» The task
When the string "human" is part of a line in the data below, report the whole line.

Extracted records
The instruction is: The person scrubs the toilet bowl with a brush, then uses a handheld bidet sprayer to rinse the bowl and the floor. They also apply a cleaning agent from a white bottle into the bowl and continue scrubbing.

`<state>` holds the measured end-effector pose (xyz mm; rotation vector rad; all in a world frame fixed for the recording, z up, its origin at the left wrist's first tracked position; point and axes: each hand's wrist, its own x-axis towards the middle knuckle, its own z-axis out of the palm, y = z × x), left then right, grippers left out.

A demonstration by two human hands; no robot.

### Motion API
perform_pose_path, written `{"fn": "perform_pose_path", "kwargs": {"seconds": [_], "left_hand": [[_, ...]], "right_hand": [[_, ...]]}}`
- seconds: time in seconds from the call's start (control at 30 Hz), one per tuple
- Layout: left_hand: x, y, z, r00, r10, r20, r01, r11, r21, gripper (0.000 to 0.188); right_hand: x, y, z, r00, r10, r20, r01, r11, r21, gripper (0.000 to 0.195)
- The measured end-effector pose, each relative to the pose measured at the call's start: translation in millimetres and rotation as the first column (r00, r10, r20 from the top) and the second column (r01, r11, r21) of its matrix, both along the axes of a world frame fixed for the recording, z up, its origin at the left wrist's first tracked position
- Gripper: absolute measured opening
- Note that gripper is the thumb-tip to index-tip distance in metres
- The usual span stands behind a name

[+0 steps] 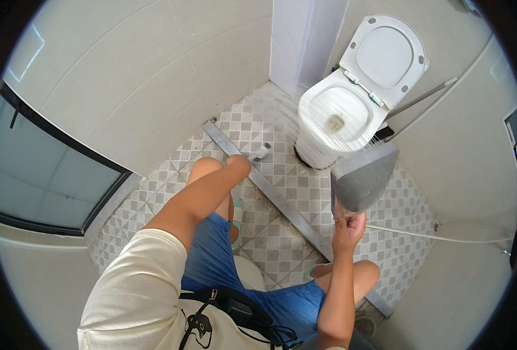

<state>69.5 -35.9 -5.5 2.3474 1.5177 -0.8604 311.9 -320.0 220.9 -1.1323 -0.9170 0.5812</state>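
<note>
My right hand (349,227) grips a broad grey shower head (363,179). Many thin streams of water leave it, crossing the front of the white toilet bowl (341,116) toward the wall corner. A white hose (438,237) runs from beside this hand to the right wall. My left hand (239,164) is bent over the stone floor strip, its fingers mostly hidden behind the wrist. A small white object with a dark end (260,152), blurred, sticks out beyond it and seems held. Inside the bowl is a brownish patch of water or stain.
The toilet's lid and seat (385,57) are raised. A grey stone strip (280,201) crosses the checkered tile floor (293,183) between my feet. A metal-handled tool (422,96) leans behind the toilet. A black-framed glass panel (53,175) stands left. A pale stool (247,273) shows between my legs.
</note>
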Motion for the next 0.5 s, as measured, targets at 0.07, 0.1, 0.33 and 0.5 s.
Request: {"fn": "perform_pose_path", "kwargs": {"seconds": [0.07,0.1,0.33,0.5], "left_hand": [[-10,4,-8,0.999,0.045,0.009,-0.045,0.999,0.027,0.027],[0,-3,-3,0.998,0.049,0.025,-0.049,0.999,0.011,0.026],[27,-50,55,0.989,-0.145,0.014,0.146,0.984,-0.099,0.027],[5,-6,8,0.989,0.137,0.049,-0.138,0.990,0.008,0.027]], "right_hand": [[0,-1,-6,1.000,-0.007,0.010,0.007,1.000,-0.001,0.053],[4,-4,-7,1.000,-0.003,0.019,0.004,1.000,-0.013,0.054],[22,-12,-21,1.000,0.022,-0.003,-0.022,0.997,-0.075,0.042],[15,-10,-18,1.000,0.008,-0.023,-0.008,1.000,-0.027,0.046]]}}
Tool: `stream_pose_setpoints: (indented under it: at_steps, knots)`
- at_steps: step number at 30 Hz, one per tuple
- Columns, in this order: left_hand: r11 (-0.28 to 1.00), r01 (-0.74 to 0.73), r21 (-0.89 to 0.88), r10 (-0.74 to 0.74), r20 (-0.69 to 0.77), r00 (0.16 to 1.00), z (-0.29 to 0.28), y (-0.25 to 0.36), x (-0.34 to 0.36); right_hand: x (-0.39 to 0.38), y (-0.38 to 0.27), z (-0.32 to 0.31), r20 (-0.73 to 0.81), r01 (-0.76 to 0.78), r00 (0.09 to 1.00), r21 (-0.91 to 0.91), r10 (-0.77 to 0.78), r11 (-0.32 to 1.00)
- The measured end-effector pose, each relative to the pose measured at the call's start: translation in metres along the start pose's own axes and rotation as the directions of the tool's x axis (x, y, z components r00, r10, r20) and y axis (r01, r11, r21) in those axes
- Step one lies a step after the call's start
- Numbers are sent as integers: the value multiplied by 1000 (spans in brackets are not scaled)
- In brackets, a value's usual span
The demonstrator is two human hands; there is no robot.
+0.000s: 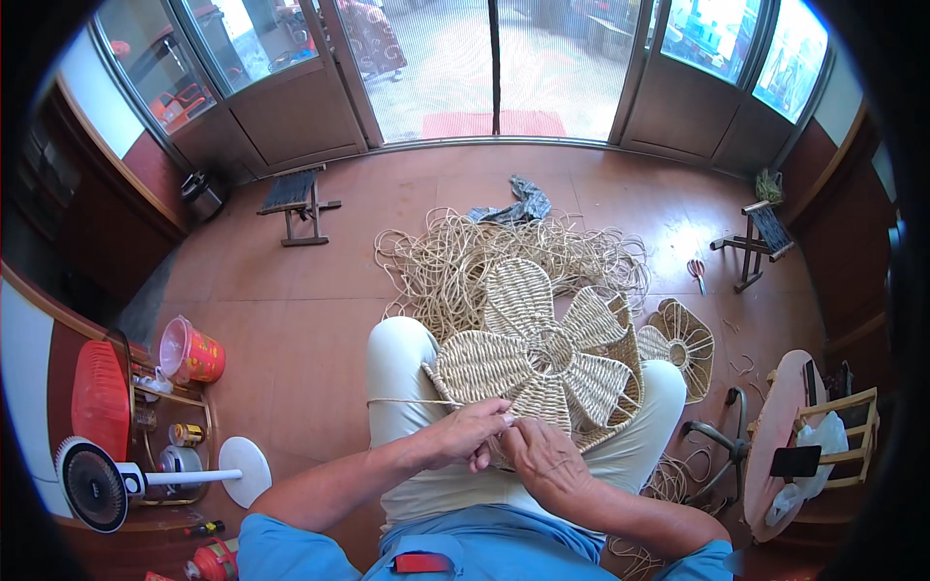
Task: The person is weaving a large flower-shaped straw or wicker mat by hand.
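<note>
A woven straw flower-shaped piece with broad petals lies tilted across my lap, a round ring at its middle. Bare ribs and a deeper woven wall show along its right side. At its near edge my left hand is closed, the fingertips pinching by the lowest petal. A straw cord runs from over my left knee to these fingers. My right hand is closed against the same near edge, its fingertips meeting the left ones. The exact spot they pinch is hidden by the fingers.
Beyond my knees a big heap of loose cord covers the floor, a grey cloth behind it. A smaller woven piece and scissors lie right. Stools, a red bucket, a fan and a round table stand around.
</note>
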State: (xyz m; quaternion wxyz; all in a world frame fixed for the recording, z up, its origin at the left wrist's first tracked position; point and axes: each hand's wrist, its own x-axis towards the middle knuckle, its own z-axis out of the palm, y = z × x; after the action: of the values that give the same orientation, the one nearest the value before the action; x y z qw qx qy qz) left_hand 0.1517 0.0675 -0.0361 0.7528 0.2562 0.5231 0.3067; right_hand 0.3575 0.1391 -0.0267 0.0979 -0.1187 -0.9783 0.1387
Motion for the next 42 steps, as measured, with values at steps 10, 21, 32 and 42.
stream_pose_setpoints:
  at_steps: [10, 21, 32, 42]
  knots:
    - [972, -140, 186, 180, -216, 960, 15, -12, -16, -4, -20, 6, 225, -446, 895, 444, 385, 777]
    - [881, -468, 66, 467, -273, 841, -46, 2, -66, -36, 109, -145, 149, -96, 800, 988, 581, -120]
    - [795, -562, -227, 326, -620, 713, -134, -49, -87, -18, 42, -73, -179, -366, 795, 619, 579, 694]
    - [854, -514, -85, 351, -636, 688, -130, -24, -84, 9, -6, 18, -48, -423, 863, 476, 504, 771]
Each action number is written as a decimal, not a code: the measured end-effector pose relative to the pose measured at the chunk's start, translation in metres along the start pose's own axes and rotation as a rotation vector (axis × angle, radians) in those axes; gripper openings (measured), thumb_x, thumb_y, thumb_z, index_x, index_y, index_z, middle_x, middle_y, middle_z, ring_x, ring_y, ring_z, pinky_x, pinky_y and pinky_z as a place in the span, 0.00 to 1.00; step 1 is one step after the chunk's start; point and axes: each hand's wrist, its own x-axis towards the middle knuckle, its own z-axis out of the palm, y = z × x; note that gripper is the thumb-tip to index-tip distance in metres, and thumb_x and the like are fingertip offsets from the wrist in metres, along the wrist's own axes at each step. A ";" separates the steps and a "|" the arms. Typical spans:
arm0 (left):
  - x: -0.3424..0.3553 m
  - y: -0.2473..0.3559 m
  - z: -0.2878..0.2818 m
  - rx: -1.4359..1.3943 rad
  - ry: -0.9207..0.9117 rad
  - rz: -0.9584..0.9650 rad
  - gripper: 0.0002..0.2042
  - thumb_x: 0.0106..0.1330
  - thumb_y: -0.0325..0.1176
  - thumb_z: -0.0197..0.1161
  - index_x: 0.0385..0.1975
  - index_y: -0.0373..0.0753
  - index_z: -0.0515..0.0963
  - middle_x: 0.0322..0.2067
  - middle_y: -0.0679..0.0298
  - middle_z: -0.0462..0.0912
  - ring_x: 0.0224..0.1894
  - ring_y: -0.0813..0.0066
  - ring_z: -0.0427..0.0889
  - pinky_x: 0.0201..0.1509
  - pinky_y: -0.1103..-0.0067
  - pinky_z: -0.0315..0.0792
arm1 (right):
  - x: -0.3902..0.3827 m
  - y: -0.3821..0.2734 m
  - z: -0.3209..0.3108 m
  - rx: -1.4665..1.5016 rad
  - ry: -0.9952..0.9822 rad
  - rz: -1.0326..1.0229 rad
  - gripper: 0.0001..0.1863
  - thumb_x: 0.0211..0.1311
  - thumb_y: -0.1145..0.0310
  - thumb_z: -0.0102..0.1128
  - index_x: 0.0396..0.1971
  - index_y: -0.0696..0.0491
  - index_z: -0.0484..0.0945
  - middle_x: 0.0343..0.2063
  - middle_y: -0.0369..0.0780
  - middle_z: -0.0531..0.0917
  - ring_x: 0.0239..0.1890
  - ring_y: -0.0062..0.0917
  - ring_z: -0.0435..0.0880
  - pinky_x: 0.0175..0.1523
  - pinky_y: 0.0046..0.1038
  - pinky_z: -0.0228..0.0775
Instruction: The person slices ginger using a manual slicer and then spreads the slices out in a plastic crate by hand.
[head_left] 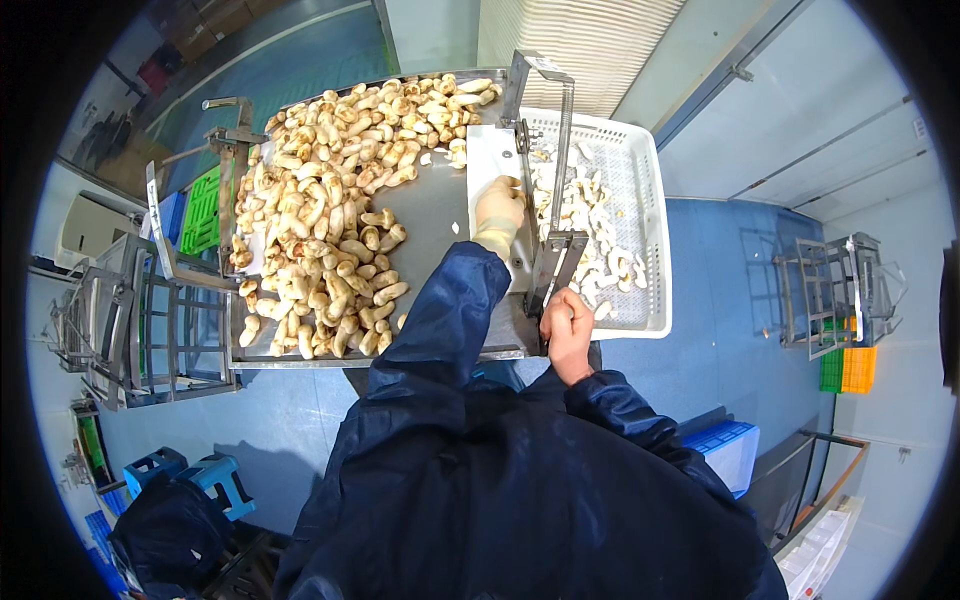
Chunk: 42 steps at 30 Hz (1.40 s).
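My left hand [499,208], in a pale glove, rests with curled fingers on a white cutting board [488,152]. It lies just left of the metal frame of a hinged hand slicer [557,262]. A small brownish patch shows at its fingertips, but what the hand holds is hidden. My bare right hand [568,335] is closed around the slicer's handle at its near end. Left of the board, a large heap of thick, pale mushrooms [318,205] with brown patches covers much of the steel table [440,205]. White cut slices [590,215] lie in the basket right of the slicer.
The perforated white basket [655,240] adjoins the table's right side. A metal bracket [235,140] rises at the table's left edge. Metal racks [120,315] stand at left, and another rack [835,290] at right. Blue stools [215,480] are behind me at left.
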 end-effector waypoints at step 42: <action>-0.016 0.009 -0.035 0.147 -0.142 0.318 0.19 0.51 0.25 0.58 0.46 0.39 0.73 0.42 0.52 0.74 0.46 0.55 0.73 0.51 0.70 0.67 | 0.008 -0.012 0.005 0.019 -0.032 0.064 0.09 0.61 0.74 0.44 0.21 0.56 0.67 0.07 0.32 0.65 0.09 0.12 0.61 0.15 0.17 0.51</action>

» Finished exercise
A demonstration by two human hands; no robot.
The demonstrator is two human hands; there is no robot.

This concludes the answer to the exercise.